* _What is being asked_
The lines to reproduce from the material below are those from the one containing "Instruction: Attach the" through the one containing "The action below", both included; write them out exactly and add nothing.

::: Dataset content :::

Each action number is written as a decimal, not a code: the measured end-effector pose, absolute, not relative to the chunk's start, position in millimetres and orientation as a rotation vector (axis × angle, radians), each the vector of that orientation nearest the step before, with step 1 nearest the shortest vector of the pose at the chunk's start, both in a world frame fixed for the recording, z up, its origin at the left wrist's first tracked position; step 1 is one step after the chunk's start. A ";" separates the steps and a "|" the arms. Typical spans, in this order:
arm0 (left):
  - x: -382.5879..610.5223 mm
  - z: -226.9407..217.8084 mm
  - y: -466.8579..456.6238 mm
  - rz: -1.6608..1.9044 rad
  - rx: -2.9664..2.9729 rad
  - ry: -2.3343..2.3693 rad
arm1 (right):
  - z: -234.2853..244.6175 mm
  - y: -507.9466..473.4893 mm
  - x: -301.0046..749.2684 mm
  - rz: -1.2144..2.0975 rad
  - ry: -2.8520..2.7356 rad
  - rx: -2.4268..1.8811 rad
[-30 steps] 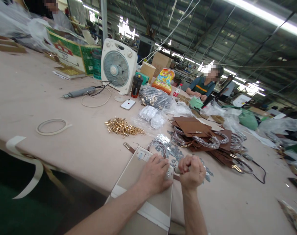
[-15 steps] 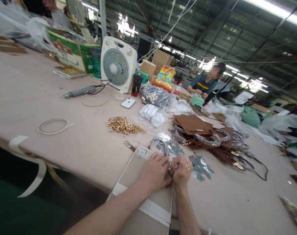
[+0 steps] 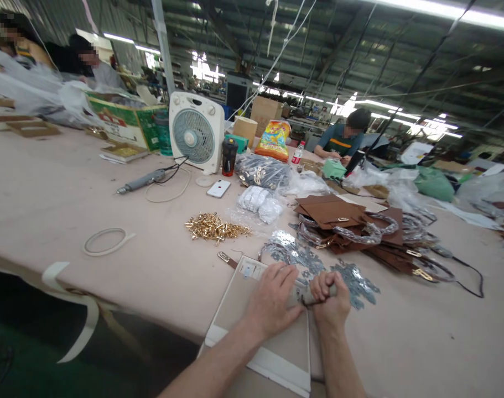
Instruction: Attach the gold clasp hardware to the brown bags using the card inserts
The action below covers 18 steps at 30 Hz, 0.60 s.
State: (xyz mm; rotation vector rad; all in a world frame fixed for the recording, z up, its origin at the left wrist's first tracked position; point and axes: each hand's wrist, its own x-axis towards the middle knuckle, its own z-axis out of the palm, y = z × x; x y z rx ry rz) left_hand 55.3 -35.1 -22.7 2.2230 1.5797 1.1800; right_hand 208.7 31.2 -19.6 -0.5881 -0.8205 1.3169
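Observation:
My left hand [image 3: 272,301] lies flat, fingers stretched, on a pale board [image 3: 239,301] at the table's near edge, pressing down something small that its fingers hide. My right hand [image 3: 328,301] is a fist wrapped round a dark tool handle [image 3: 313,297] right beside the left fingertips. A brown strap with a metal buckle [image 3: 225,258] pokes out from behind the board. Silvery wrapped pieces [image 3: 351,276] lie scattered just beyond both hands.
Gold metal parts [image 3: 212,228] lie in a heap, a tape ring [image 3: 105,241] to their left. Brown leather pieces [image 3: 338,218] are stacked right. Farther back stand a white fan [image 3: 193,132], a phone [image 3: 218,188], a power tool [image 3: 141,181] and bags. Other people work at the far edges.
The view has shifted down and to the right. My right fist has moved a little right and turned, so the dark handle shows. My left hand stays flat on the board.

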 end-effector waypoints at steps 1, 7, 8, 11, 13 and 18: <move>53.3 -21.7 -36.2 1.234 2.197 1.577 | -20.5 31.5 209.3 1.329 -0.806 -0.578; 23.2 -16.7 -45.8 1.547 2.014 1.709 | -22.0 33.4 211.8 1.347 -0.787 -0.549; 16.3 -16.3 -47.0 1.557 2.005 1.720 | -21.7 33.7 211.8 1.346 -0.790 -0.548; 0.0 -16.1 -48.8 1.473 2.040 1.686 | -20.9 34.1 211.4 1.332 -0.796 -0.556; -4.8 -17.3 -48.8 1.376 2.103 1.634 | -20.9 34.2 211.2 1.323 -0.802 -0.561; -1.6 -22.3 -47.5 1.233 2.208 1.623 | -20.8 34.1 211.8 1.309 -0.814 -0.555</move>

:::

* _Task response_
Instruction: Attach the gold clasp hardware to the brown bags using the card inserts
The action below covers 18 steps at 30 Hz, 0.60 s.

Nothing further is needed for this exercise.